Sementara dalam Undang-Undang Nomor 24 Tahun 2007 tentang Penanggulangan Bencana dijelaskan bahwa pengertian bencana secara umum adalah peristiwa atau rangkaian peristiwa yang mengancam dan mengganggu kehidupan dan penghidupan masyarakat yang disebabkan, baik oleh faktor alam dan/atau faktor nonalam maupun faktor manusia sehingga mengakibatkan timbulnya korban jiwa manusia, kerusakan lingkungan, kerugian harta benda, dan dampak psikologis. Sedangkan bencana alam adalah bencana yang diakibatkan oleh peristiwa atau serangkaian peristiwa yang disebabkan oleh alam antara lain berupa gempa bumi, tsunami, gunung meletus, banjir, kekeringan, angin topan, dan tanah langsor.
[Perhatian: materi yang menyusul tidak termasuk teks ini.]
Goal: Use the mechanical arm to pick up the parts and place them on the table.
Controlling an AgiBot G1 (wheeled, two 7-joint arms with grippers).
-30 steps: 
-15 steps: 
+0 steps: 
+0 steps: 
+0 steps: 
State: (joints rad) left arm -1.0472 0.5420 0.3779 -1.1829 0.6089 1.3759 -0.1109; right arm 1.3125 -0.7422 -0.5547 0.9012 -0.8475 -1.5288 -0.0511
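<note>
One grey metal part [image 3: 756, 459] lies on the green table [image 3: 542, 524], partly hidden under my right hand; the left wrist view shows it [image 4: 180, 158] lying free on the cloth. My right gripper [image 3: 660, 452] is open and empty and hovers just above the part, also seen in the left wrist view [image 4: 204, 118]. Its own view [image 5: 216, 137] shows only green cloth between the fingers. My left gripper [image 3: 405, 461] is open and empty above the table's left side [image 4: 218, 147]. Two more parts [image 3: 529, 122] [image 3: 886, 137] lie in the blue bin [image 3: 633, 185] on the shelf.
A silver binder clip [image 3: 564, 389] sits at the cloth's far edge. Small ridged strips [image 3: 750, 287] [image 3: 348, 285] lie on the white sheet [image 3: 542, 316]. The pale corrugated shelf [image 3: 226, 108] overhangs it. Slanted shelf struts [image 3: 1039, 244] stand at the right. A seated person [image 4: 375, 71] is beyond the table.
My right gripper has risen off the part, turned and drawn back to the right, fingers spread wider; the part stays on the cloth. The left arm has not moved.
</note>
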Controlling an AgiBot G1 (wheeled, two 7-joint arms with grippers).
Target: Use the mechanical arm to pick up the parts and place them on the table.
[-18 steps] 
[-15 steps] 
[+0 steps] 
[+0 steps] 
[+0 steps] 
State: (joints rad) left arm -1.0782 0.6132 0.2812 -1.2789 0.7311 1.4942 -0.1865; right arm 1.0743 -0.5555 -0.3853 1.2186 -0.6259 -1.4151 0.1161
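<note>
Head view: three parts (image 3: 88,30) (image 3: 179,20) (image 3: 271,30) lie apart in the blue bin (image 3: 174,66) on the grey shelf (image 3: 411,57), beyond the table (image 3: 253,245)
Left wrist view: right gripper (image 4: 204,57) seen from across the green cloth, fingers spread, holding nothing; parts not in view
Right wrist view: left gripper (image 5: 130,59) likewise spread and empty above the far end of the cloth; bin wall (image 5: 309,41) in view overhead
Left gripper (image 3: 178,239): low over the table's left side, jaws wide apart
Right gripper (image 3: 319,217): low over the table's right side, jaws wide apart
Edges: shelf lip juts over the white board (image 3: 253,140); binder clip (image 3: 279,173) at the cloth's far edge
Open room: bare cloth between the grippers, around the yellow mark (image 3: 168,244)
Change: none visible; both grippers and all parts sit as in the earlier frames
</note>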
Seharusnya pemerintah dalam undang-undang tersebut memberikan pemahaman tentang perbedaan antara bencana alam dan bencana lingkungan kepada masyarakat. Karena keduanya memiliki pengertian yang berbeda, sehingga bagaimana menyikapinya pun berbeda. Demikian juga dengan bencana sosial yang diartikan sebagai bencana yang diakibatkan oleh peristiwa atau serangkaian peristiwa yang diakibatkan oleh manusia yang meliputi konflik sosial antarkelompok atau antarkomunitas masyarakat, dan teror. Operasi premanisme yang saat ini sedang gencar dilakukan pihak kepolisian adalah salah satu upaya menanggulangi bencana sosial. Oleh karena berbeda karakterisitik antara bencana alam dan bencana lingkungan, maka upaya penanggulangannya pun berbeda. Pola penanggulangan pada bencana alam tentu bukanlah bertujuan untuk mencegah melainkan hanya untuk meminimalisir dampak atau kerugian yang akan ditimbulkan, sebaliknya bencana lingkungan masih dimungkinkan untuk dicegah selain upaya untuk meminimalisir dampak kerugian yang ditimbulkan. Upaya yang perlu dilakukan dalam menghadapi bencana alam adalah dengan melatih masyarakat agar tanggap terhadap ancaman bencana yang sewaktu-waktu datang. Pelatihan dapat dilakukan melalui sosialisasi maupun simulasi tentang apa yang harus

dilakukan ketika bencana terjadi. Sehingga masyarakat memiliki sikap kesiapsiagaan dan tanggap darurat dalam menghadapi bencana alam. Kesiapsiagaan disini merupakan serangkaian kegiatan yang dilakukan untuk mengantisipasi bencana melalui pengorganisasian serta melalui langkah yang tepat guna dan berdaya guna. Sedangkan tanggap darurat bencana dapat diartikan sebagai serangkaian kegiatan yang dilakukan dengan segera pada saat kejadian bencana untuk menangani dampak buruk yang ditimbulkan, yang meliputi kegiatan penyelamatan dan evakuasi korban, harta benda, pemenuhan kebutuhan dasar, pelindungan, pengurusan pengungsi, penyelamatan, serta pemulihan prasarana dan sarana. Disamping itu pemerintah terus berupaya untuk membangun sistem peringatan dini (early warning system) yang modern sehingga informasi dapat disampaikan ke masyarakat secara cepat dan akurat. Sementara untuk menanggulangi bencana lingkungan masyarakat dapat diberi penyuluhan atau pemahaman tentang pentingnya menjaga lingkungannya. Karena bencana lingkungan sebetulnya dapat dicegah melalui perilaku arif kita terhadap lingkungan sekitar. Salah satu solusinya adalah dengan pendidikan lingkungan sejak dini terhadap masyarakat. Pendidikan lingkungan agaknya perlu dijadikan sebagai kurikulum nasional yang wajib dilaksanakan di sekolah-sekolah mulai dari tingkat dasar hingga menengah atas. Tentunya dengan muatan dan kebutuhan yang sesuai dengan kondisi geografis daerahnya masing-masing. Pendidikan lingkungan yang diberikan bukanlah berupa pengajaran atau sekedar materi pengetahuan lingkungan melainkan berupa penanaman sikap dan perilaku ramah terhadap lingkungan. Dengan diberikannya pendidikan lingkungan diharapkan masyarakat Indonesia mendatang menyadari betul kondisi geografisnya yang kaya akan potensi bencana alam maupun lingkungan. Kesadaran tersebut selanjutnya ditunjukan dengan sikap masyarakat yang selalu siap siaga menghadapi bencana alam maupun lingkungan. Sehingga ketika terjadi bencana alam ataupun lingkungan korban jiwa maupun materi dapat diminimalisir sekecil mungkin. Penulis adalah Guru Pendidikan Lingkungan Hidup SMA di Kota Cirebon, Alumni Jurusan Geografi UPI Bandung.